**Problem to work on:** From top to bottom, retype the data exactly, passing over any picture.

**Data block:**
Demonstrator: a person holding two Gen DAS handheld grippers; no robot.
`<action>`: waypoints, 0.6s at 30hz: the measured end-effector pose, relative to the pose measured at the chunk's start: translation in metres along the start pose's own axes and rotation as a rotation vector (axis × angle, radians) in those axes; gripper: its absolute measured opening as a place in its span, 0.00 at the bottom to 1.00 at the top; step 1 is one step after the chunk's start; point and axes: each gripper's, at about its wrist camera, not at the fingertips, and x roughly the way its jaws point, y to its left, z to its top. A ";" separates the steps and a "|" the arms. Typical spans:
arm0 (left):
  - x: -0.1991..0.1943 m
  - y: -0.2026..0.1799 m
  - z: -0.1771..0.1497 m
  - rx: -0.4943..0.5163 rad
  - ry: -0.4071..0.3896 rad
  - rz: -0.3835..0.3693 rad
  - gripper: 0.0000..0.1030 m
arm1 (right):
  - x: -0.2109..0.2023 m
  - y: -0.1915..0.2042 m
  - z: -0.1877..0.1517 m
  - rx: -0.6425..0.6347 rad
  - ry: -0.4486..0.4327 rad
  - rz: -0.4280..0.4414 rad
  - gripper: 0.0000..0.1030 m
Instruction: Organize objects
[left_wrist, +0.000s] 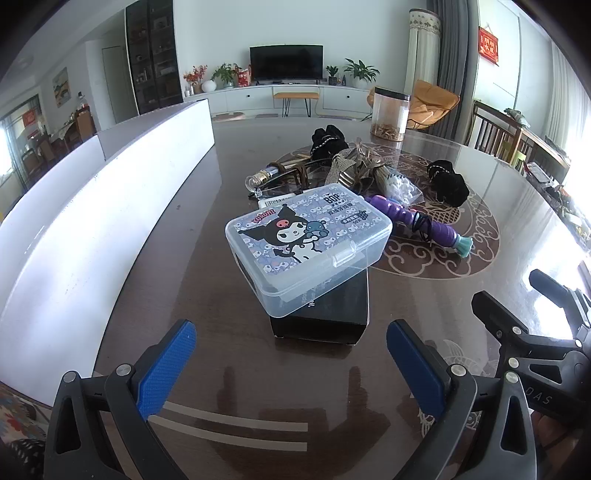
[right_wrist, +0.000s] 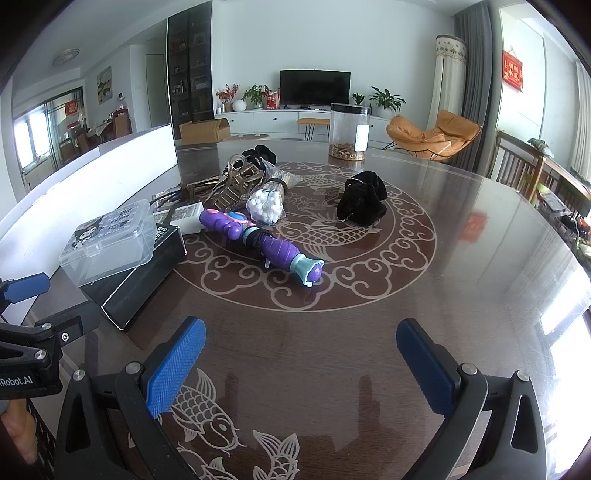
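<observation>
Your left gripper (left_wrist: 291, 354) is spread wide, gripping nothing; the clear plastic box (left_wrist: 308, 245) sits atop the black box (left_wrist: 325, 314) just ahead between its fingers; your right gripper (right_wrist: 301, 354) gapes wide too, the purple toy (right_wrist: 258, 240) well ahead.

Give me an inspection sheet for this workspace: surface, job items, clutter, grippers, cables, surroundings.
Surface: dark glossy round table with a pale fish-and-cloud inlay.
Job's things: clear plastic cartoon-print box, latched, lying askew on a black cardboard box; purple toy wand lying flat; bag of white cotton balls; two black velvet scrunchies.
Clutter: tangled brown straps and hair clips; clear round jar with a black lid.
Grippers: left gripper open, empty; right gripper open, empty.
Cables: nothing seen.
Surroundings: living room, black television, orange lounge chair.
</observation>
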 end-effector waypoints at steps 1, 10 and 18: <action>0.000 0.000 0.000 0.000 0.001 0.000 1.00 | 0.000 0.000 0.000 0.000 0.000 0.000 1.00; 0.004 -0.002 0.000 0.003 0.009 0.003 1.00 | 0.000 0.000 0.000 0.000 0.001 0.000 1.00; 0.008 -0.002 -0.002 0.007 0.027 0.009 1.00 | 0.000 0.000 0.000 0.000 0.002 0.001 1.00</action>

**Result of this exercise:**
Demonstrator: a person holding two Gen DAS handheld grippers; no robot.
`<action>`: waypoints, 0.6s at 30hz: the measured end-effector pose, relative to the pose measured at the chunk's start: translation in metres along the start pose's own axes and rotation as a rotation vector (axis × angle, radians) in those axes; gripper: its absolute measured opening as a place in its span, 0.00 at the bottom to 1.00 at the top; step 1 is one step after the chunk's start; point and axes: each gripper's, at about its wrist camera, not at the fingertips, and x roughly the way its jaws point, y to its left, z to its top. A ";" separates the steps and a "|" the arms. Typical spans:
arm0 (left):
  - x: -0.1991..0.1943 m
  - y: -0.2026..0.1799 m
  - z: -0.1771..0.1497 m
  - rx: -0.4943..0.5163 rad
  - ry: -0.4071..0.3896 rad
  - rz: -0.3835..0.3693 rad
  - gripper: 0.0000..0.1030 m
arm1 (right):
  - x: -0.2109..0.2023 m
  - y: -0.1915..0.2042 m
  - z: -0.1877..0.1517 m
  - rx: -0.6425..0.6347 rad
  - ry: -0.4486..0.4327 rad
  - rz: -0.4280..0.4414 rad
  - gripper: 0.0000..0.1030 m
Instruction: Organize objects
[left_wrist, +0.000s] 
[right_wrist, +0.000s] 
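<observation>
Your left gripper (left_wrist: 291, 354) is spread wide, gripping nothing; the clear plastic box (left_wrist: 308, 245) sits atop the black box (left_wrist: 325, 314) just ahead between its fingers; your right gripper (right_wrist: 301, 354) gapes wide too, the purple toy (right_wrist: 258, 240) well ahead.

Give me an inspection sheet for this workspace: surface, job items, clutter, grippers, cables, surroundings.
Surface: dark glossy round table with a pale fish-and-cloud inlay.
Job's things: clear plastic cartoon-print box, latched, lying askew on a black cardboard box; purple toy wand lying flat; bag of white cotton balls; two black velvet scrunchies.
Clutter: tangled brown straps and hair clips; clear round jar with a black lid.
Grippers: left gripper open, empty; right gripper open, empty.
Cables: nothing seen.
Surroundings: living room, black television, orange lounge chair.
</observation>
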 end-effector waypoints at steps 1, 10 and 18: <action>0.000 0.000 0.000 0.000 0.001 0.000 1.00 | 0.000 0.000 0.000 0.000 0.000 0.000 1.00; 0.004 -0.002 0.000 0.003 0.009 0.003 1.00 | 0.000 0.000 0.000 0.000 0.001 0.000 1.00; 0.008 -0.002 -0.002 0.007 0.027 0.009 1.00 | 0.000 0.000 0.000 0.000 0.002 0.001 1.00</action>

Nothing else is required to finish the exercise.